O presidente Jair Bolsonaro (sem partido) sancionou, com vetos, a lei que obriga o uso de máscaras em espaços públicos, incluindo transportes públicos como táxis, carros de aplicativos, ônibus, aeronaves e embarcações fretadas. O despacho foi publicado na madrugada desta sexta-feira, 3, no Diário Oficial da União.

Foi mantida no texto a dispensa do uso de máscara por pessoas com transtorno do espectro autista, com deficiência intelectual, com deficiências sensoriais ou com quaisquer outras deficiências que as impeçam de fazer o uso adequado do equipamento.

Também permanece a obrigação de órgão, entidades e estabelecimentos afixarem cartazes informativos sobre o uso correto de máscaras e o número máximo de pessoas permitidas ao mesmo tempo no local. Foram mantidos ainda o uso obrigatório de máscaras em estabelecimentos prisionais e nos de cumprimento de medidas socioeducativas.

Vetos

Bolsonaro vetou trecho sobre obrigatoriedade do uso de máscaras em órgãos e entidades públicos, templos religiosos e em estabelecimentos comerciais, industriais e demais locais fechados em que haja reunião de pessoas.
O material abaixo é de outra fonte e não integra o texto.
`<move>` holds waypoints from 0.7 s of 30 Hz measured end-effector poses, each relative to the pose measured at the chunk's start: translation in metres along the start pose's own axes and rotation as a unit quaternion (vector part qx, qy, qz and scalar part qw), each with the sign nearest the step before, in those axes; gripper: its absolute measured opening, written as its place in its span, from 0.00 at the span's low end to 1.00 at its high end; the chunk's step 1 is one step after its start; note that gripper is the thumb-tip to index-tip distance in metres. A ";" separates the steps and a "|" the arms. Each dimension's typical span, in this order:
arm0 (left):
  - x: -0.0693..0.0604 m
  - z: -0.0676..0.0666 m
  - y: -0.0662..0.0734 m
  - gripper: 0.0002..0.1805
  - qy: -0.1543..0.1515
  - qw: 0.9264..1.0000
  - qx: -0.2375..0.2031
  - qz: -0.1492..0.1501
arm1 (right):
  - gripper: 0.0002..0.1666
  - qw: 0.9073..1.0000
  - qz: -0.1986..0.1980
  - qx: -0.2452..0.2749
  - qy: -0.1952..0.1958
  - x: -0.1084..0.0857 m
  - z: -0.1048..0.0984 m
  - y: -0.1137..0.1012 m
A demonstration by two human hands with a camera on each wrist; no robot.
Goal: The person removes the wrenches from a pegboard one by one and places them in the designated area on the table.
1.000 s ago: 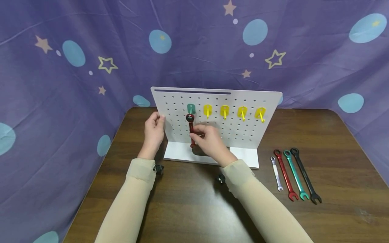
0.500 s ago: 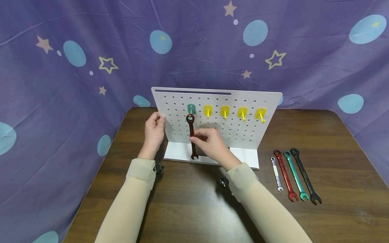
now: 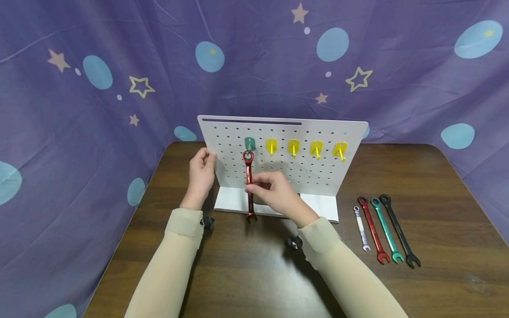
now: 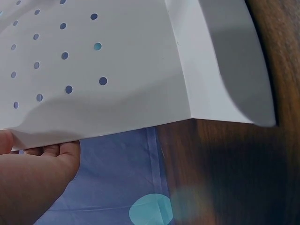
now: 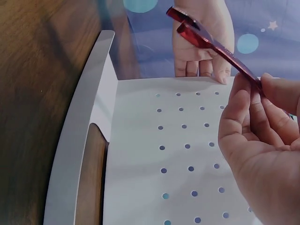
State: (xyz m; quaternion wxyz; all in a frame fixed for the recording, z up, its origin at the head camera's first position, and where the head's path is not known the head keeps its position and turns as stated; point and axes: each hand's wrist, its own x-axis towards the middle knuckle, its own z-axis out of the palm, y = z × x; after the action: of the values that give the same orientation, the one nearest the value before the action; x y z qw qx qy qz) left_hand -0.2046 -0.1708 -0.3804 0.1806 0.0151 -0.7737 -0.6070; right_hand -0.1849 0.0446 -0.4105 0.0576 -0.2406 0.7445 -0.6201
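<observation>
My left hand (image 3: 201, 173) grips the left edge of a white pegboard (image 3: 234, 170); in the left wrist view its curled fingers (image 4: 69, 157) go behind that edge. My right hand (image 3: 278, 192) pinches a red combination wrench (image 3: 248, 172) midway along its shaft, between thumb and fingers. The wrench's ring end is up at the tip of a green hook (image 3: 249, 143) on the board; whether the tip passes through the ring I cannot tell. Its open end points down toward me, over the front of the board's base. In the right wrist view the wrench (image 5: 225, 52) slants away from the board.
Several yellow hooks (image 3: 294, 146) line the board right of the green one. On the brown table (image 3: 246, 274), to the right, lie a small silver wrench (image 3: 361, 229), a red wrench (image 3: 373, 229), a green wrench (image 3: 387, 230) and a black wrench (image 3: 399, 230). A purple curtain (image 3: 254, 79) hangs behind.
The wrench's open end has swung down and out toward me, while its ring end stays near the green hook. My right hand has dropped slightly with it. My left hand keeps its place.
</observation>
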 end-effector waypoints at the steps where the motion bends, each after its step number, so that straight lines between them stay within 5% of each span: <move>1: 0.000 0.000 0.000 0.10 0.000 1.000 0.000 0.001 | 0.05 1.000 0.000 0.005 -0.001 -0.001 0.000 -0.001; 21: 0.001 0.000 -0.002 0.09 -0.001 1.000 -0.008 0.004 | 0.06 0.999 -0.023 0.043 0.012 -0.002 -0.003 -0.005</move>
State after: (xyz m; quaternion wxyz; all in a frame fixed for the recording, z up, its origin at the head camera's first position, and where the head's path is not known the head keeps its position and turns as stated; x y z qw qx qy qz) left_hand -0.2063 -0.1716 -0.3821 0.1822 0.0104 -0.7693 -0.6122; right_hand -0.1829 0.0471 -0.4052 0.0448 -0.2475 0.7123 -0.6553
A argumentação do presidente é que tal proibição “incorre em possível violação de domicílio”.

Bolsonaro também excluiu do texto a possibilidade de agravamento da punição para infratores reincidentes ou que deixassem de usar máscara em ambientes fechados. De acordo com a sanção, os estabelecimentos não serão obrigados a fornecer máscaras gratuitamente aos funcionários. O poder público também fica desobrigado a fornecer máscaras à população em situação de vulnerabilidade.

Em relação às multas, o governo federal argumenta ainda que já estão previstas na legislação atual multas por infração sanitária (Lei 6.437/77).